▶ What the task asks
Every entry should be returned unchanged, with the pictures omitted.

▶ Data

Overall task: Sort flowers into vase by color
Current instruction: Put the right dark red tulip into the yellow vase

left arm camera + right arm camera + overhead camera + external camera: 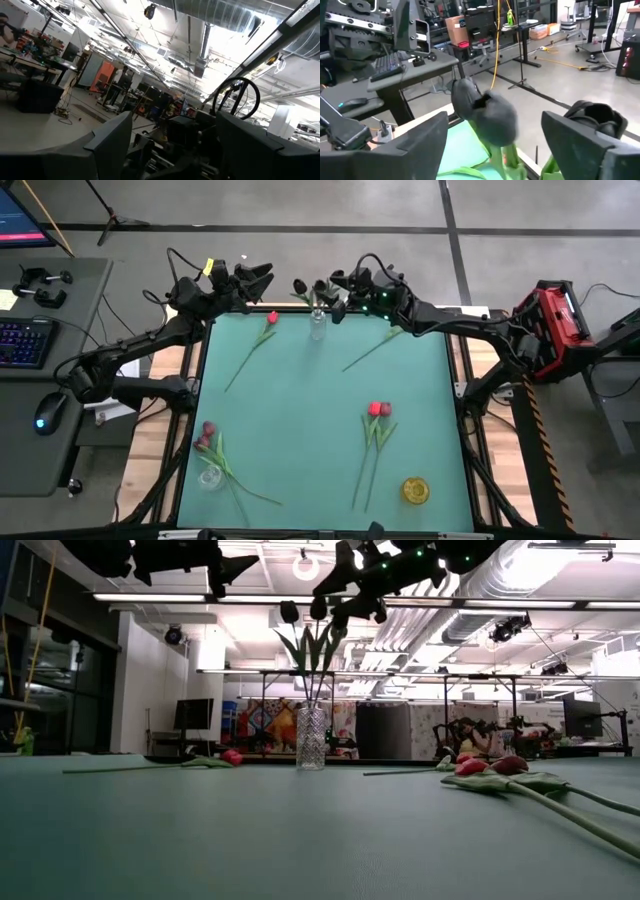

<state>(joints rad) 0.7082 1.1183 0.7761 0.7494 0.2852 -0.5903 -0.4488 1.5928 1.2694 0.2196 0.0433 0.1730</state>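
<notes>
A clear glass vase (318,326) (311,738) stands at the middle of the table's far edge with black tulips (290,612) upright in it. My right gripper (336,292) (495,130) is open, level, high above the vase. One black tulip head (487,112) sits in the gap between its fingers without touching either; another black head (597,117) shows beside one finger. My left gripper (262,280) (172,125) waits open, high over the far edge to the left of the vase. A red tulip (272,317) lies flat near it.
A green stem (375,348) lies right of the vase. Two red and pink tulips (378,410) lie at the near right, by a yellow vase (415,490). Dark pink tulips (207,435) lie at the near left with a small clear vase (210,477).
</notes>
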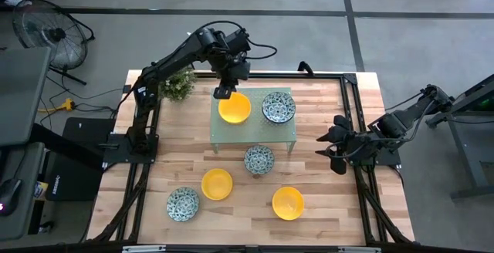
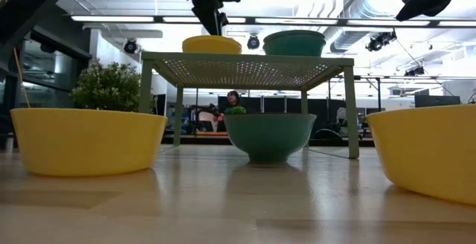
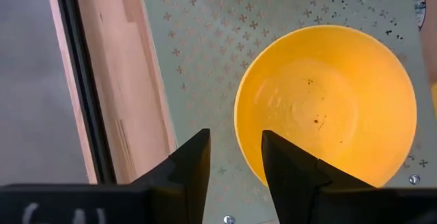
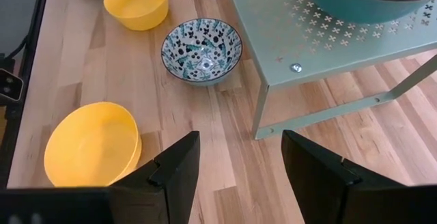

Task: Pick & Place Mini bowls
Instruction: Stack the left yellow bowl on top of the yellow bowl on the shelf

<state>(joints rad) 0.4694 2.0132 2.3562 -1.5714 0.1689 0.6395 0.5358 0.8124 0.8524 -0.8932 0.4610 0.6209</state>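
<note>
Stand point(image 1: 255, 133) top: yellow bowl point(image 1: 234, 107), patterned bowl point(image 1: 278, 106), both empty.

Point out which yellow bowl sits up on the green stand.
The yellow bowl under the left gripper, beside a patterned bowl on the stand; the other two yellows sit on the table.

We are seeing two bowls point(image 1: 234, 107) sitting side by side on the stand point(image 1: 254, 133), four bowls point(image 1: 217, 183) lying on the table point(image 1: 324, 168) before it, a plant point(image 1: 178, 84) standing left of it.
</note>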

▶ Output below
Overall task: Sort flowers into vase by color
Current instruction: Put the right dark red tulip into the yellow vase

left arm camera + right arm camera + overhead camera + external camera: 

<state>(joints rad) 0.7082 1.1183 0.7761 0.7494 0.2852 -0.5903 -0.4488 1.5928 1.2694 0.2196 0.0433 0.1730</state>
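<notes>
A clear glass vase (318,326) (311,738) stands at the middle of the table's far edge with black tulips (290,612) upright in it. My right gripper (336,292) (495,130) is open, level, high above the vase. One black tulip head (487,112) sits in the gap between its fingers without touching either; another black head (597,117) shows beside one finger. My left gripper (262,280) (172,125) waits open, high over the far edge to the left of the vase. A red tulip (272,317) lies flat near it.
A green stem (375,348) lies right of the vase. Two red and pink tulips (378,410) lie at the near right, by a yellow vase (415,490). Dark pink tulips (207,435) lie at the near left with a small clear vase (210,477).
</notes>
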
Task: Pick & Place Mini bowls
Instruction: Stack the left yellow bowl on top of the yellow bowl on the shelf

<state>(joints rad) 0.4694 2.0132 2.3562 -1.5714 0.1689 0.6395 0.5358 0.8124 0.8524 -0.8932 0.4610 0.6209</state>
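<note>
Stand point(image 1: 255, 133) top: yellow bowl point(image 1: 234, 107), patterned bowl point(image 1: 278, 106), both empty.

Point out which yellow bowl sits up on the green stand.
The yellow bowl under the left gripper, beside a patterned bowl on the stand; the other two yellows sit on the table.

We are seeing two bowls point(image 1: 234, 107) sitting side by side on the stand point(image 1: 254, 133), four bowls point(image 1: 217, 183) lying on the table point(image 1: 324, 168) before it, a plant point(image 1: 178, 84) standing left of it.
</note>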

This output is complete.